El foempieza a salir de su largo castigo. Como un niño penitente, ha esperado 54 años para que le regresen su condición de sede del parlamento cubano. Transitó por todo, fue museo de ciencias naturales con animales disecados -llenos de polillas- y en uno de sus pasillos se abrió el primer local público de Internet en la capital cubana. Mientras los turistas fotografiaban la enorme estatua de la República, miles de murciélagos colgaban de sus altísimos y decorados techos. Dormitaban de cabeza durante el día, pero de noche revoloteaban y dejaban sus heces pegadas en las paredes y las cornisas. Allí se fueron acumulando por décadas, entre la indiferencia de los empleados y las risillas de los adolescentes que señalaban a los residuos y decían “mira, mierda, mierda”. Ese es el edificio que conozco desde niña, caído en desgracia, pero imponente aún.
A los visitantes siempre les cautiva la historia del diamante que marca el punto cero de la Carretera Central, con su dosis de maldición y de codicia. También al observar este coloso neoclásico, esos mismos viajeros confirman – lo que sabemos pero nadie dice en voz alta- que “se parece muchísimo al Capitolio de Washington”. En esa similitud radica parte de los motivos para el ninguneo político que ha padecido nuestro edificio insigne.

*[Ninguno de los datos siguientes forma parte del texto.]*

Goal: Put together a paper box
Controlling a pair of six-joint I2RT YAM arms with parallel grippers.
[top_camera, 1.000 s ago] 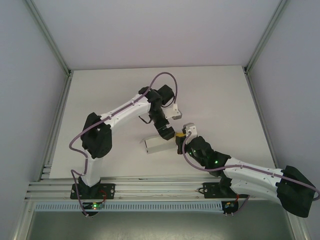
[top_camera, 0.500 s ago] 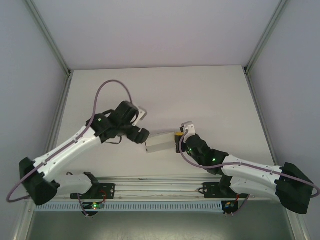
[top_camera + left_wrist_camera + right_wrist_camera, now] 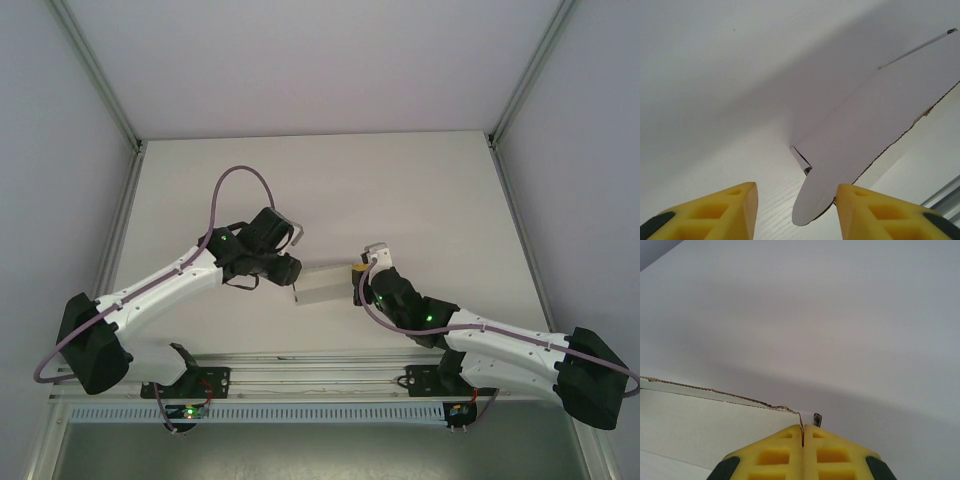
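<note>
Jaws on my right gripper (image 3: 803, 436) are pinching the paper box (image 3: 700, 425) by its edge; my left gripper (image 3: 796, 200) is standing part open, the rounded flap (image 3: 812, 212) lying between its fingers.

The top camera looks down from above and behind the arm bases and takes in the whole table (image 3: 420, 180) from far. Each wrist camera looks forward along its own gripper, the left gripper (image 3: 794, 200) and the right gripper (image 3: 803, 435), very near to the surface. All three views share the paper box (image 3: 322, 285), which the wrist cameras see from opposite ends.
</note>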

Demasiado evocador de aquel otro; evidente primo hermano de uno que pasó a significar la imagen del enemigo. Pero como por decreto no se erigen los símbolos arquitectónicos de ninguna ciudad, su cúpula siguió conformando el rostro habanero, junto al Malecón y al Morro que se levanta a la entrada de la bahía. Para quienes llegan desde provincia, la foto frente a la amplia escalinata de este gran palacio, resulta obligatoria. Su cúpula es además la más reflejada en pinturas, fotos, artesanías y cuanta baratija alguien quiere llevar de vuelta a su país para decir: estuve en La Habana. Mientras insistían en quitarle importancia, más protagónico se hacía. Mientras mayor era el estigma sobre él, su mezcla de hermosura y decadencia se volvía más subyugante. Entre otras razones porque en las décadas posteriores a su edificación –y hasta el día de hoy- ninguna otra construcción en la Isla ha logrado superarlo en esplendor.
Ahora, la Asamblea Nacional del Poder Popular comenzará a sesionar justo donde una vez se reunía aquel congreso de la República de Cuba, del que tan mal nos hablan los libros oficiales de historia. Me imagino a nuestros parlamentarios, sentados en los hemiciclos de asientos tapizados, rodeados de los ventanales de regio porte y bajo los techos finamente decorados. Los vislumbro además levantando todos las manos para aprobar las leyes por unanimidad o por inmensa mayoría. Callados, mansos, uniformes en cuanto a ideas políticas, deseosos de no contrariar al verdadero poder. Y no sé qué pensar, la verdad, si esta es la nueva humillación –el más elaborado castigo- que le depara al Capitolio de La Habana; o si por el contrario es su victoria, el acariciado triunfo por el que llevaba esperando más de medio siglo.